Obviously, this book was an incredibly personal read for me. I imagine it will be for most mentally ill readers. But I think it also has a lot to offer people who don’t have a mental illness themselves, but know and care about someone who does. John isn’t one to pull punches. Not only is Turtles brutally honest about what it’s like living with a mental illness, it is also unflinchingly honest about how hard it can be to care about someone with a mental illness. The book is very sympathetic towards friends and family who struggle to understand, who are doing their best but can only do so much. Not only do I think this book can help people learn how to love someone who is mentally ill, but I think it could also help mentally ill people become self-aware about how our illness impacts how we interact with others. And this is something that I just do not think a non-ownvoices author could have pulled off without falling into stigmatized portrayals. The book deals with how self-focused mental illness can make us because we spend so much time caught up in our own heads, but it does not blame us for that. It is simply portrayed as another symptom, another thing that we can learn to be aware of and to cope with. At the same time the book also portrays how hurtful well-intentioned people who don’t understand can be, and it highlights that good intentions don’t stop something from being hurtful.
There is so much more I want to say. I want to talk about how beautiful the extended sky metaphor is.
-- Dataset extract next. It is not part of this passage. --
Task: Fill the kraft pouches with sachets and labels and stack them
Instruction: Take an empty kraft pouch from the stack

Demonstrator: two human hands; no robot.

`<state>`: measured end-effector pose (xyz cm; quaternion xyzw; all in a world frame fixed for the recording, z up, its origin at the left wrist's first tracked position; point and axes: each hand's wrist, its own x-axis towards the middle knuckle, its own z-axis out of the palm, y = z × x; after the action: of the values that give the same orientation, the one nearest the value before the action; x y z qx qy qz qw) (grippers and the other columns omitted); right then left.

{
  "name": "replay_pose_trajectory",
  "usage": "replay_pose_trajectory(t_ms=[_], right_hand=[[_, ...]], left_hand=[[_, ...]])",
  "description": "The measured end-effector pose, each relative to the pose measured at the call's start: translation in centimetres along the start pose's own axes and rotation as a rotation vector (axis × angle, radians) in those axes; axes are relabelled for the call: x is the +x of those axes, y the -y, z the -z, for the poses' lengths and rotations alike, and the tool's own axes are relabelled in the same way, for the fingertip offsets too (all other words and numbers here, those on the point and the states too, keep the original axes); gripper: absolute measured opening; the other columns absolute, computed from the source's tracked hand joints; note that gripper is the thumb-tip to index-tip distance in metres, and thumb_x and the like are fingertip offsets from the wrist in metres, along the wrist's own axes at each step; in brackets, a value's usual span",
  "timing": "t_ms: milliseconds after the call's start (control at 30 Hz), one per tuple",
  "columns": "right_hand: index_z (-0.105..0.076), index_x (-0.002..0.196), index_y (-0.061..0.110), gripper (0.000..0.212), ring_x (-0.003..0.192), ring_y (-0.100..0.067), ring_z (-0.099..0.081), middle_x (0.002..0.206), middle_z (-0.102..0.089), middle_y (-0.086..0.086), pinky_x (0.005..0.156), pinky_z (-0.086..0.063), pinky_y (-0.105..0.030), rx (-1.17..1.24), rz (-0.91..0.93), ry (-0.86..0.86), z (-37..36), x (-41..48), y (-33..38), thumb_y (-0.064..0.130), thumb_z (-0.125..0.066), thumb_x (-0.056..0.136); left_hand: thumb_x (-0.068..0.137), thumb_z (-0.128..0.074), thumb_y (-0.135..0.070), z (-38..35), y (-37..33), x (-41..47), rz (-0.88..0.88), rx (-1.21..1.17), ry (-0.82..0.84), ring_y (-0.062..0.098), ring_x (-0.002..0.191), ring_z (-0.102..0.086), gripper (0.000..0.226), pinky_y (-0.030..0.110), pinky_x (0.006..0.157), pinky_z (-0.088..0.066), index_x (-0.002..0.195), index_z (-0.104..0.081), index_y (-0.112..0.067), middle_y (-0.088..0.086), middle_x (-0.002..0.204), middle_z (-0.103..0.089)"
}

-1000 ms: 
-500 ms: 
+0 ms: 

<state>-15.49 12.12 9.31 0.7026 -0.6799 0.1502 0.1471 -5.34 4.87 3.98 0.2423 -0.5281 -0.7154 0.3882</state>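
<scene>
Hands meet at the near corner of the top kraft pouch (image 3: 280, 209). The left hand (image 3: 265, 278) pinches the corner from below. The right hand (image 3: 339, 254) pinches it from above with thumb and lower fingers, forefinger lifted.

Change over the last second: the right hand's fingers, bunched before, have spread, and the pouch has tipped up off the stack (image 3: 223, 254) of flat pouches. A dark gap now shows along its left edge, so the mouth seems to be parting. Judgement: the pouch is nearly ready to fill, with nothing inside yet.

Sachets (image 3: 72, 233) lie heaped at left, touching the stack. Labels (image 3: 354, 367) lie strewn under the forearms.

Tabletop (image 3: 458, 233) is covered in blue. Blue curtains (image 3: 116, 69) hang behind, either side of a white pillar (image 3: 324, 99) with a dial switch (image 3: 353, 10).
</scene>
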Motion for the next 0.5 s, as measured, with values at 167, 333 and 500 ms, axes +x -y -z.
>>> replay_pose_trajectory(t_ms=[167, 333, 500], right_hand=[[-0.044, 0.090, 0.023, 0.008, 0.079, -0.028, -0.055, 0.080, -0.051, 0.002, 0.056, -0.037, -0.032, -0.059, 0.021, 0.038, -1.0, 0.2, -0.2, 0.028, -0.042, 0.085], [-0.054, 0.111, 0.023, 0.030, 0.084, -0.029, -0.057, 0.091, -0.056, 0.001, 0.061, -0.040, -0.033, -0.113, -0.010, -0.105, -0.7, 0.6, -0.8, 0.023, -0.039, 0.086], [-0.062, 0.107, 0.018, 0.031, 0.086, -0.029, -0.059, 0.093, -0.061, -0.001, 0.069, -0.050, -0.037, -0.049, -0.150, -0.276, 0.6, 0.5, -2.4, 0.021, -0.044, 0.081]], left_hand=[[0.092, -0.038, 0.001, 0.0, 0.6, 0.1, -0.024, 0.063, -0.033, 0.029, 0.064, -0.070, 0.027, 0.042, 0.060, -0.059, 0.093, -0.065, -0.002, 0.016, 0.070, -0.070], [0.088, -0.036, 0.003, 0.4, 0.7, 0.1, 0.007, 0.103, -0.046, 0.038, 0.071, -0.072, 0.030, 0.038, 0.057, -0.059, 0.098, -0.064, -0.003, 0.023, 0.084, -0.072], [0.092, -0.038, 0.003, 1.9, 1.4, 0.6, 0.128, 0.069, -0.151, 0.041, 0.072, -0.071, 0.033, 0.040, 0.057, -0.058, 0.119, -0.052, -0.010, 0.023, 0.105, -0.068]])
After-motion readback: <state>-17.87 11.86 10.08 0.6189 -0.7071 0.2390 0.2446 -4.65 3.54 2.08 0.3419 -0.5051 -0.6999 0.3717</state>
I want to talk about how much I related to the feeling of hanging out with friends but always being a bit outside of the conversation, or of genuinely really wanting to do something but not quite being able to get past that damn voice in your head. I also really, really just want to talk about how absolutely masterful the editing is in this book, especially in terms of when pronouns are and are not used, but that’s a topic for another, more writer oriented post. So for now, all I’ll say is this. Turtles All the Way Down is a beautifully raw book that did more to validate my mental health issues in one night than anything else has managed in years. It is the most self-aware book about mental illness I have ever read, and the most realistic. The ending is simultaneously optimistic and a little bit sad, in typical John Green fashion. But most importantly, Turtles All the Way Down is a reminder that there is always hope, that you are not alone, and that while you may be crazy, you’re not only crazy.